Exact copy, pictures excluded: write out every line below.

-- PROVIDED MATERIAL follows --

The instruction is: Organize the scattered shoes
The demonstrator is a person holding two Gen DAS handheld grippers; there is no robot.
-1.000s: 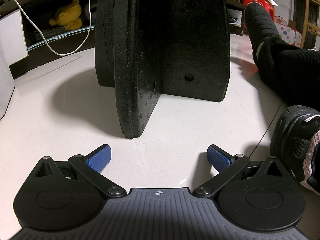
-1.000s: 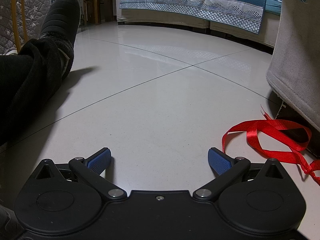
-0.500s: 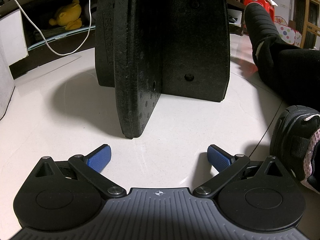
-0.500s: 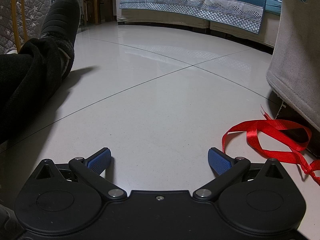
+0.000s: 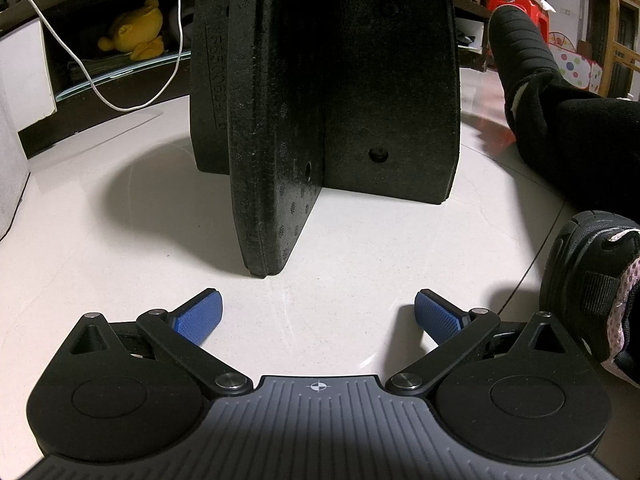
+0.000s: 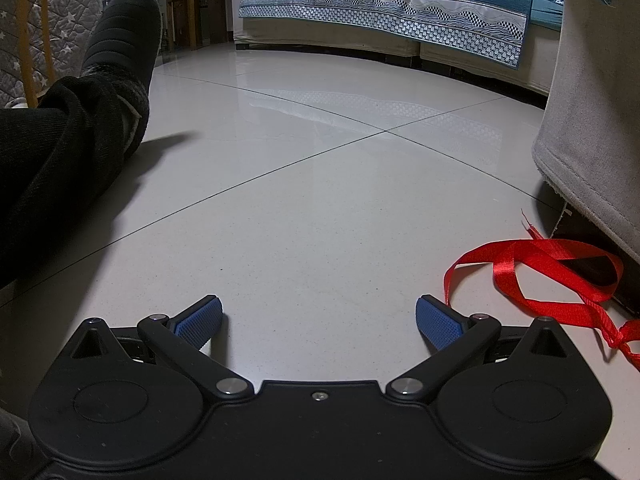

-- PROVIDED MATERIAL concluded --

ANSWER BOX
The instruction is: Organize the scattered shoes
The demonstrator is a person holding two Gen DAS handheld grippers; there is no robot.
-1.000s: 
-1.000s: 
-0.500s: 
-0.500s: 
+0.000s: 
+0.000s: 

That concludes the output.